From: Kharin (kharin@kharin.com)
Date: Mon Oct 13 2003 - 13:36:20 MDT
A couple of points on the WSJ article. Its central thesis is that reality as demarcated by the evidence of our five senses demarcates a boundary to knowledge and is in fact limited. Similarly, our understanding of such matters if mediated through our own consciousness and experience and is therefore unreliable. To that extent, it follows the argument in Hume's Dialogues Concerning Natural Religion (http://www.anselm.edu/homepage/dbanach/dnr.htm), where Hume argued that reason was not a meaningful foundation for religious belief. However, Kant argued that the intuition of that which is noumenal rather than phenomenal is not dependent on reason, especially since there is nothing to say that there is nothing beyond what is inacessible to reason.
"In his "Critique of Pure Reason," Kant showed that this premise is false. In fact, he argued, there is a much greater limit to what human beings can know. The only way that we apprehend reality is through our five senses. But why should we believe, Kant asked, that our five-mode instrument for apprehending reality is sufficient for capturing all of reality? What makes us think that there is no reality that goes beyond, one that simply cannot be apprehended by our five senses?

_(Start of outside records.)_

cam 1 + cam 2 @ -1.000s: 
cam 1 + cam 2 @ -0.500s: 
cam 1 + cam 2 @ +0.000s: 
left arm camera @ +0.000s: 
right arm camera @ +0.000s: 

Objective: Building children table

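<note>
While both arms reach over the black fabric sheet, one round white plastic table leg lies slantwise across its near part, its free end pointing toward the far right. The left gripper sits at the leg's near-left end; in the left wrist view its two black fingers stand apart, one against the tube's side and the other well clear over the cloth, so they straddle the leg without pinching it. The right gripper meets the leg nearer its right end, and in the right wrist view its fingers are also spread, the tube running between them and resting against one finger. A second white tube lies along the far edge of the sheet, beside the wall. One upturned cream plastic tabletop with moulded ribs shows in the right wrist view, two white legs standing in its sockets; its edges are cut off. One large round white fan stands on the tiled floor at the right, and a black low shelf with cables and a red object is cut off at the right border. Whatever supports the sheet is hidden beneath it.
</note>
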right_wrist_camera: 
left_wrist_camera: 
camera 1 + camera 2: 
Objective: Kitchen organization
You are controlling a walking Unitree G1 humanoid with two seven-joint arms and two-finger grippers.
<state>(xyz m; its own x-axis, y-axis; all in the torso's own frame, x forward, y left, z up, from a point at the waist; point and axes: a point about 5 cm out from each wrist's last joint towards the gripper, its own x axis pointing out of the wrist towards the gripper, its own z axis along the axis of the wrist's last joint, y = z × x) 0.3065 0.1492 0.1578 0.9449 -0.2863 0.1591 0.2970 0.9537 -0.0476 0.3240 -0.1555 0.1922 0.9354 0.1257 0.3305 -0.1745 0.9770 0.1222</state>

Kant persuasively noted that there is no reason whatsoever for us to believe that we can know everything that exists. Indeed what we do know, Kant said, we know only through the refracted filter of our experience. Kant argued that we cannot even be sure that our experience of a thing is the same as the thing-in-itself. After all, we see in pretty much the same way that a camera does, and yet who would argue that a picture of a boat is the same thing as a boat?
Kant isn't arguing against the validity of perception or science or reason. He is simply showing their significant limits."
The problem with this is that it assumes the absence of philosopher after Kant; even saying "If Mr. Dennett and the rest of the so-called brights have produced refutations of Kant that have eluded the philosophical community, they should share them with the rest of us." As it happens, Nietzsche did indeed produce a refutation of Kant; given that our perceptions are constrained limited, in the event of there being some form of noumenal order beyond the merely phenomenal, then it hardly follows that such an order would be remotely intelligible; since the constrained perceptions that mediate our perception of reality would find it completely alien.